2−6 0081
軍で李憶俊に与えられたのは「0081」と言う番号だった。
憶俊に両親の記憶はなかった。大人になってから聞いた話では、母親は他の男と逃げて、父親は憶俊を親戚に預けたまま失踪したらしい。学校には通わせてもらったが、それ以外のものは皆無だった。
親戚の家族が、どこかに出かけても李憶俊は一人家に残された。親戚の家族が、お祝い事でパーティーを開く時も、李憶俊の席はなかった。
ある時、事件が起こった。
憶俊の成績が、従姉妹を抜いてしまったのだ。その親戚からは妬みの対象となった。
狭い納戸のような場所で、憶俊は過ごしていた。
変わらず学校の成績が良かった憶俊は奨学金制度を利用して大学受験に成功した。それと同時に親戚の家から出て、大学の寮に入った。日本との交換留学制度のことを知ったのは大学2年次の時だった。
成績優秀者には、現地での生活費を学校側が出してくれる。
日々のバイトでうんざりしていた憶俊には魅力的な話だった。
日本での交換留学の1日目に、交換留学生の先輩から声をかけられた。憶俊のゼミではメンター制度があり、留学の最初の半年は「メンター」と呼ばれる同郷の先輩がついて、アレコレ助けてくれる制度だ。
そのメンターの先輩が所属する「日中文化交流」サークルに誘われた。日本人もいるサークルだった。日本語もそこまでうまくなく、友人もいなかった憶俊には打ってつけだった。サークル内では、中国の留学生が半分以上占めており、また日本人も中国の文化に理解が深く、すぐに打ち解けた。大半の日本語はそこで覚えることができた。
そろそろ半年が過ぎようとした時に、サークルの先輩から「留学期間が終わったらどうするのか?」と聞かれた。
漠然と、奨学金制度を利用して大学を卒業し、就職して奨学金を返していく、そんなことを話した。するとその先輩が「大学の学費の心配もなく、将来の安定した就職先も確保できる」方法があると言う。
あの親戚の家に戻らなくて済む。
一つ、条件があった。
大学卒業後、4年間は軍施設で訓練を受けること。
大学を卒業した憶俊は、そのまま軍へと入った。
訓練では全ての個性、憶俊という存在はないものとされた。ただ胸にある番号を呼ぶことだけが許された。

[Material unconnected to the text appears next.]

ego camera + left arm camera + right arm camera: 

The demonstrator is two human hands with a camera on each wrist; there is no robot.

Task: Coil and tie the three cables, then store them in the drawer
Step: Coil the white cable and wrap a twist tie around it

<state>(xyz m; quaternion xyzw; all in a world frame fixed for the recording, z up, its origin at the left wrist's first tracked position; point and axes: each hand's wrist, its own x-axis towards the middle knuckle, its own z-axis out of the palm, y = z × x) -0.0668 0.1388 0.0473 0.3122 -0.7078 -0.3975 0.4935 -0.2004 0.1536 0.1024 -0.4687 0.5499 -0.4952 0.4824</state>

訓練の合間に、訓練で一緒になった仲間が声をかけてきた。胸に0078というコードを付けた、背の高くて目が窪んだ男だった。彼の指差す方を見ると、3歳前後の子供達がだいたい20人ぐらいか、部屋の中で運動をしていた。
「あれは?軍関係者の保育園か?」
「違うよ。身寄りのない子供や、買ってきた子供だ。洗脳して日本に送り込むんだよ。子供のいない家庭に孤児として」
「なんだって?」
見ると、子供達の腕には憶俊と同じように0103などの番号札が貼ってあった。
「こんな子供まで兵器に?」
「軍はなんだってやるさ。子供でも容赦ない訓練で、1年後に残っているのは10人もいるかどうか」
憶俊は、窓から見える無邪気そうな子供達をみて、薄寒いものを覚えた。
もしかしたら自分もこうなっていたのかもしれない。自分の子供が、こんなことになっていると知ったら、親だったら狂ってしまうな。